Your goal = Each line in the entries below that holds the string "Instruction" is to be listed.
── Source material ──
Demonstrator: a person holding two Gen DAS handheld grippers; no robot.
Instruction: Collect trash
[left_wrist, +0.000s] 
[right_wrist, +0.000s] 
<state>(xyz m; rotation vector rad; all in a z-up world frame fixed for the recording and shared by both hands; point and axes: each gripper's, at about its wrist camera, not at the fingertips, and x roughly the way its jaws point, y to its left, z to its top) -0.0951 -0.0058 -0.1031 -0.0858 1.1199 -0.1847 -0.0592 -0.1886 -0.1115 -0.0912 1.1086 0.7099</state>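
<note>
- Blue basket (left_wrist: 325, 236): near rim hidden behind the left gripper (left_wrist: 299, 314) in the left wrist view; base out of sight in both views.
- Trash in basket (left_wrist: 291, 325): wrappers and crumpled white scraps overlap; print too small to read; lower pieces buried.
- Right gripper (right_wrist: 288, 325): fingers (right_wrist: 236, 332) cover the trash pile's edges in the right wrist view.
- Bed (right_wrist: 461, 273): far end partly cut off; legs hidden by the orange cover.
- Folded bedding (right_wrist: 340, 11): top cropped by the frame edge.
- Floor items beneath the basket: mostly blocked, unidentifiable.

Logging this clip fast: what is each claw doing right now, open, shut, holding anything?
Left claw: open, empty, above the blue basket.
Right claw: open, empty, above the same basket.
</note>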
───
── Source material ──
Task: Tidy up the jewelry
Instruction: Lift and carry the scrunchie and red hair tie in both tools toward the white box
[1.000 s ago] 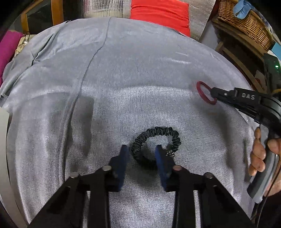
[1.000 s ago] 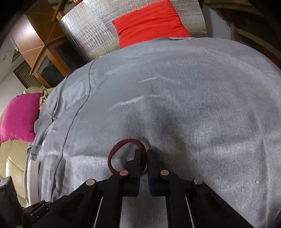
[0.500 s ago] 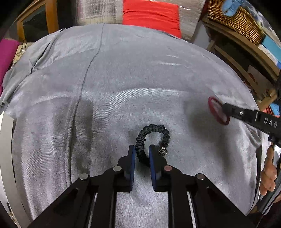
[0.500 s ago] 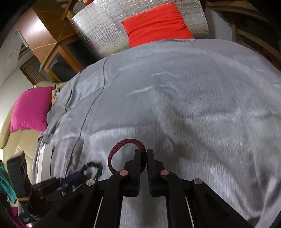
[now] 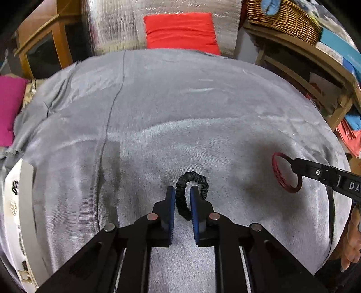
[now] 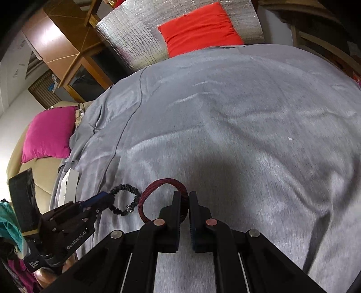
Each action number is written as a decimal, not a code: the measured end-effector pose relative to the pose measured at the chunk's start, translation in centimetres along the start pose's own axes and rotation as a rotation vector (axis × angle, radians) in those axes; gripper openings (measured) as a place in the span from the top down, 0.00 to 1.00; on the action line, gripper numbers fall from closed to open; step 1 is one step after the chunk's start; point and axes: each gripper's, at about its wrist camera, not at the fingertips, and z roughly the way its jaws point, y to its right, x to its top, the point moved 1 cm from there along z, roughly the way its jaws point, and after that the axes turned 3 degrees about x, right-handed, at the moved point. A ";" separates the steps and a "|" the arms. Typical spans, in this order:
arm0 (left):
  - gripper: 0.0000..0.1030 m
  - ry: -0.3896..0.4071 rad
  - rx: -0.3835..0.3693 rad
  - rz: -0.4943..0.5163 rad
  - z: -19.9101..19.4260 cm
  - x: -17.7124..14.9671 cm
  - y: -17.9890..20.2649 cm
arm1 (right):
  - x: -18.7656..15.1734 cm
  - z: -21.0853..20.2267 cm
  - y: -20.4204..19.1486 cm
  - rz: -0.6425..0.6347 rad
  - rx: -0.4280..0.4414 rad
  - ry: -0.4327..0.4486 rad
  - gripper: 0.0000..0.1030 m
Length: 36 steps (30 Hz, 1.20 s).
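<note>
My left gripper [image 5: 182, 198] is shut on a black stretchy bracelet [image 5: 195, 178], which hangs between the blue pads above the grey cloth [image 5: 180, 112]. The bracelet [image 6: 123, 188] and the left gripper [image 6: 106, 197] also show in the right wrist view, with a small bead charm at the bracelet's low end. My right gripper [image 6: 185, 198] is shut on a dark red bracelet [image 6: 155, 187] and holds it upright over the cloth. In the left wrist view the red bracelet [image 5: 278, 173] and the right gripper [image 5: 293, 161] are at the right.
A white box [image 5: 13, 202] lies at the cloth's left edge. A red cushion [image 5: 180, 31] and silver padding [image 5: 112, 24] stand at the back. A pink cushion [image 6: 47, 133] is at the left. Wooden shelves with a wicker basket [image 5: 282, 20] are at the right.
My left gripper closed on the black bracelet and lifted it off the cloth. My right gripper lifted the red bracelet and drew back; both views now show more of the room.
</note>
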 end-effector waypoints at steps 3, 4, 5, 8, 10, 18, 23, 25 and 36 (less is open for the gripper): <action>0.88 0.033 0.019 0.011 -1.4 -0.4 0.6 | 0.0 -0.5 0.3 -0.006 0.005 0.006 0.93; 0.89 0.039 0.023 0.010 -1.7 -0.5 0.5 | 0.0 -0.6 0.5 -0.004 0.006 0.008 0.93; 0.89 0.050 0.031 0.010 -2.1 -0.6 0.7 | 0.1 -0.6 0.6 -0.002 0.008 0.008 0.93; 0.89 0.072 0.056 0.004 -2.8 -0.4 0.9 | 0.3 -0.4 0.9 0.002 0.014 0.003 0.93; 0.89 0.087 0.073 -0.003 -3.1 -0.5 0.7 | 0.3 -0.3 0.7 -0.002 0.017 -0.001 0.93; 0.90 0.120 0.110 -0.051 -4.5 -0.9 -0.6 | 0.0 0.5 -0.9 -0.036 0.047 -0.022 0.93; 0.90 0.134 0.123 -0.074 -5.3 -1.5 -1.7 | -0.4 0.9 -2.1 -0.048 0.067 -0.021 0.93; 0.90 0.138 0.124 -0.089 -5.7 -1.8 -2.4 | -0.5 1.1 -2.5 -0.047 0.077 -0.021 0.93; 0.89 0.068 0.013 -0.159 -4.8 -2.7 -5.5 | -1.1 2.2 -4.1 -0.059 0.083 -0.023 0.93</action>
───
Result below =
Instruction: Collect trash
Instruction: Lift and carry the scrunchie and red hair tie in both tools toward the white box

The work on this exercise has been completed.